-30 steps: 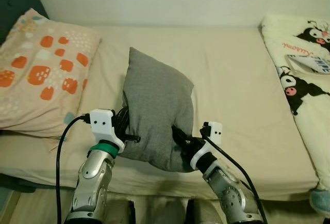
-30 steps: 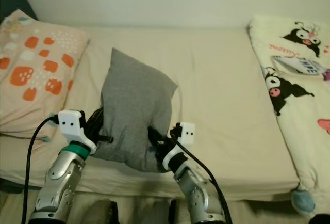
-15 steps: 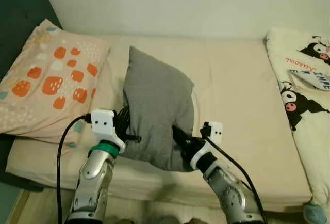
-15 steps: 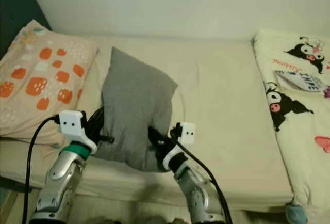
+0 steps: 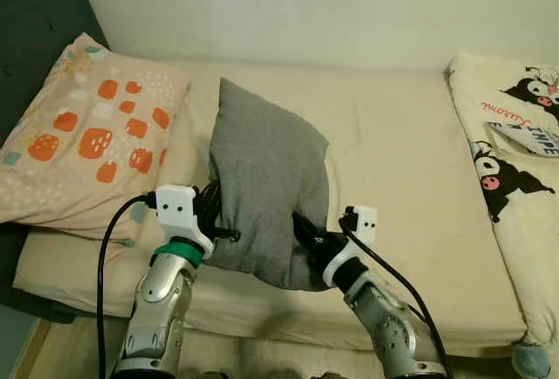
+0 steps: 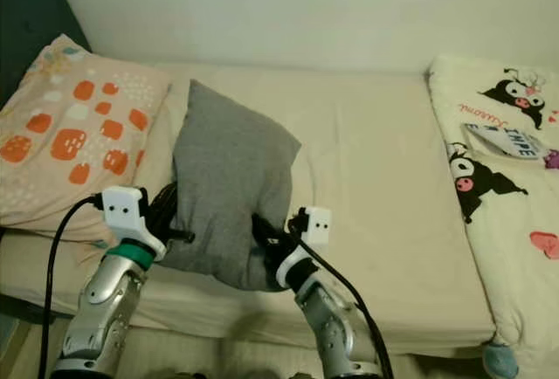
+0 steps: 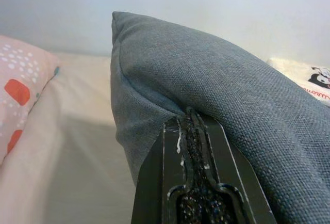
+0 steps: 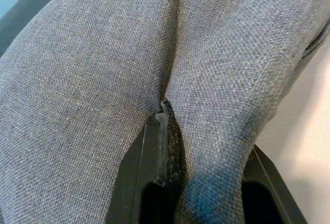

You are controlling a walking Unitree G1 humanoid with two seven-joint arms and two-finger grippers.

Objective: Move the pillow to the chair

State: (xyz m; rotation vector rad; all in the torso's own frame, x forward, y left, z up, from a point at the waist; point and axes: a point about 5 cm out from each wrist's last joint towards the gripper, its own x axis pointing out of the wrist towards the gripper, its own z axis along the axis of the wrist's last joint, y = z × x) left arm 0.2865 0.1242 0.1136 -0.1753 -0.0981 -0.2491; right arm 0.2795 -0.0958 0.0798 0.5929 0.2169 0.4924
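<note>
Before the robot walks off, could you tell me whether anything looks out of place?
Only the grey pillow: it stands on end above the bed, pinched between the left gripper and right gripper. Nothing looks spilled or damaged.

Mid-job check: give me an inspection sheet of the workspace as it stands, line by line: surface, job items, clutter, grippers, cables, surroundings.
Surface: bed with a cream sheet, mostly bare in the middle.
Job's things: grey pillow held upright between both grippers at the bed's near edge; chair: nothing seen.
Clutter: orange-patterned pillow on the robot's left; cartoon-print blanket on its right.
Grippers: left gripper shut on the grey pillow's left edge; right gripper shut on a fold of its lower right side.
Cables: black cable looping from the left wrist; another black cable along the right forearm.
Surroundings: pale wall behind the bed.
</note>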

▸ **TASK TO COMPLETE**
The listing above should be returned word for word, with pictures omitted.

▸ **RESPONSE BELOW**
-30 steps: 
-30 steps: 
-15 steps: 
-15 steps: 
+0 steps: 
+0 steps: 
+0 steps: 
+0 steps: 

You are controlling a walking Unitree G1 humanoid with two seven-joint arms and two-finger grippers.

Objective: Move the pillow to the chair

State: (xyz m; rotation vector rad; all in the torso's own frame, x forward, y left, z up, from a point at the waist; point and axes: a point about 5 cm out from each wrist's last joint towards the gripper, its own x axis pointing out of the wrist towards the gripper, its own z axis along the axis of the wrist's last joint, y = z × x) left arm 0.2865 0.1242 0.1136 -0.1753 -0.0981 -0.2491; right arm 0.2795 -0.0958 0.0798 0.5929 0.2169 0.4924
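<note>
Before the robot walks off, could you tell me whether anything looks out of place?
Only the grey pillow: it stands on end above the bed, pinched between the left gripper and right gripper. Nothing looks spilled or damaged.

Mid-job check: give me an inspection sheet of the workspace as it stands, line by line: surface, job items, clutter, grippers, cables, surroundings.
Surface: bed with a cream sheet, mostly bare in the middle.
Job's things: grey pillow held upright between both grippers at the bed's near edge; chair: nothing seen.
Clutter: orange-patterned pillow on the robot's left; cartoon-print blanket on its right.
Grippers: left gripper shut on the grey pillow's left edge; right gripper shut on a fold of its lower right side.
Cables: black cable looping from the left wrist; another black cable along the right forearm.
Surroundings: pale wall behind the bed.
</note>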

The work on this exercise is finished.